The Cold War, Korean Conflict, and Vietnam

Monday, September 13, 2010.


 
President Harry S Truman holds up a newspaper (© Bettmann/CORBIS)
President Harry S Truman holds a newspaper that wrongly announced his defeat by Republican candidate Thomas Dewey in the 1948 election.
(The following article is taken from the U.S. Department of State publication, USA History in Brief.)
The United States played a major role in global affairs in the years immediately after World War II, especially through its influence in the newly formed United Nations and North Atlantic Treaty Organization (NATO). The most important political and diplomatic issue of the early postwar period was the Cold War. It grew out of long-standing disagreements between the United States and the Soviet Union over which type of government and economic system produced the most liberty, equality, and prosperity.
U.S. infantry fire against North Korean forces (U.S. Army)

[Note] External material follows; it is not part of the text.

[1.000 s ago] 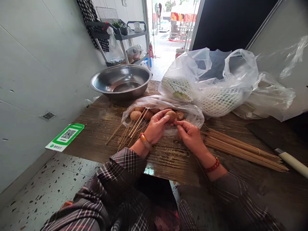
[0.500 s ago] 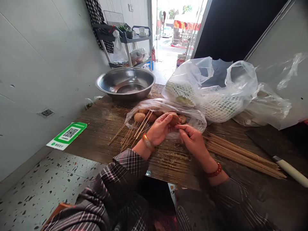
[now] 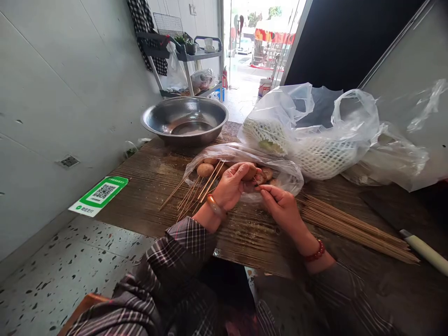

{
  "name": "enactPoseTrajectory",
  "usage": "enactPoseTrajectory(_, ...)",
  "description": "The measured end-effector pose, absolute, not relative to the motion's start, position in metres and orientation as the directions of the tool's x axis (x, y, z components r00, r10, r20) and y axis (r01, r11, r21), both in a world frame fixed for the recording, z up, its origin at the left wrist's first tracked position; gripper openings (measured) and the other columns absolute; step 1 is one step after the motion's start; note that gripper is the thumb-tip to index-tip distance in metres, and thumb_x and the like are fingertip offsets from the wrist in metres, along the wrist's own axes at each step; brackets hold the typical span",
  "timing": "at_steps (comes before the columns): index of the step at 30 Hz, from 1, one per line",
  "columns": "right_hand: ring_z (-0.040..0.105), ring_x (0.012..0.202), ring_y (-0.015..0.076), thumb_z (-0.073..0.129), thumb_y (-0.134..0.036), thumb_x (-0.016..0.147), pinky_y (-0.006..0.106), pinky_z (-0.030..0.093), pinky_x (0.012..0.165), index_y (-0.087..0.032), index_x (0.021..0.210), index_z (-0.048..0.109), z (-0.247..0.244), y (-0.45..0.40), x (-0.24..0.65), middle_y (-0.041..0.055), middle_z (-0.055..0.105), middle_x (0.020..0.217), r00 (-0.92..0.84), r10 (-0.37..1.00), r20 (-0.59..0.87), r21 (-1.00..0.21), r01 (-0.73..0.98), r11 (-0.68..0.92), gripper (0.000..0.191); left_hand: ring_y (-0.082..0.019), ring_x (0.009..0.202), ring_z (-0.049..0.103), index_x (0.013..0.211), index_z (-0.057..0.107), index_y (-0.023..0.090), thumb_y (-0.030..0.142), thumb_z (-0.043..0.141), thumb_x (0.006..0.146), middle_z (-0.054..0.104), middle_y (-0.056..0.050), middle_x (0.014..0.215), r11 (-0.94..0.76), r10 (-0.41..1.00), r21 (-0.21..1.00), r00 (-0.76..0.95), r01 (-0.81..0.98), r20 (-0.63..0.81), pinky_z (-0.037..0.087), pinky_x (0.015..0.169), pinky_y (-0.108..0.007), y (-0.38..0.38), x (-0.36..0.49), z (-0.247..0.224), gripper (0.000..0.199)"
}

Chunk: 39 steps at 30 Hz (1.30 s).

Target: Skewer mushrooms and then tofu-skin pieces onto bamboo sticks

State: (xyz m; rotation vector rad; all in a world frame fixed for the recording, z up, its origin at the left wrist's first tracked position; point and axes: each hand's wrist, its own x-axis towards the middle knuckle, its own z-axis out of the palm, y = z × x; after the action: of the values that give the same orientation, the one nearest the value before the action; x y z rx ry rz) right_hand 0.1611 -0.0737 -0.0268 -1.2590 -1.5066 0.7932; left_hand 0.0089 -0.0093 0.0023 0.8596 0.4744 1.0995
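My left hand (image 3: 231, 186) is closed around a brown mushroom (image 3: 249, 172) above the front of a clear plastic bag (image 3: 224, 150). Close beside it, my right hand (image 3: 280, 204) pinches a thin stick whose tip end is at the mushroom; most of the stick is hidden. Several round brown mushrooms (image 3: 205, 170) lie in the bag's opening. Thin sticks (image 3: 187, 196) rest on the wood left of my left wrist, some leaning on the bag. A bundle of bare skewers (image 3: 357, 226) lies right of my right hand.
A steel basin (image 3: 185, 135) stands at the back left. Plastic bags with netted produce (image 3: 322, 154) sit at the back right. A knife (image 3: 425, 249) lies at the right, and a green QR card (image 3: 101, 193) at the table's left edge (image 3: 136, 205).
The view has shifted slightly, moving the surroundings a little to the right. My right fingers are slightly lower against the mushroom, and more mushrooms show behind my hands.
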Motion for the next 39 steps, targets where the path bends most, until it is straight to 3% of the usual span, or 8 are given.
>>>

U.S. infantry fire against North Korean forces invading South Korea in 1951, in a conflict that lasted three painful years.
Faced with a postwar world of civil wars and disintegrating empires, the United States hoped to provide the stability to make peaceful reconstruction possible. It advocated democracy and open trade, and committed $17,000 million under the "Marshall Plan" to rebuild western Europe. The Soviet Union wanted to secure its borders at all costs. It used military force to help bring Communist regimes to power in Central and Eastern Europe.
The United States vowed to contain Soviet expansionism. It demanded and obtained a full Soviet withdrawal from Iran. It supported Turkey against Soviet attempts to control shipping lanes. It provided economic and military aid to Greece to fight a strong Communist insurgency. And it led the effort to airlift millions of tons of supplies to Berlin when the Soviet Union blockaded that divided city.
With most American aid moving across the Atlantic, little could be done to prevent the Communist forces of Mao Zedong from taking control of China in 1949. When North Korea – supported by China and the Soviet Union – invaded South Korea the next year, the United States secured U.N. support for military intervention. The North Koreans were eventually pushed back, and a truce was signed, but tensions would remain high and U.S. troops would stay for decades.
In the mid-1960s, the United States sent troops to defend South Vietnam against a Communist insurgency based in North Vietnam. American involvement escalated greatly but was not enough to prevent the South from collapsing in 1975. The war cost hundreds of thousands of lives. It also caused bitter divisions at home, making Americans wary of further foreign entanglements.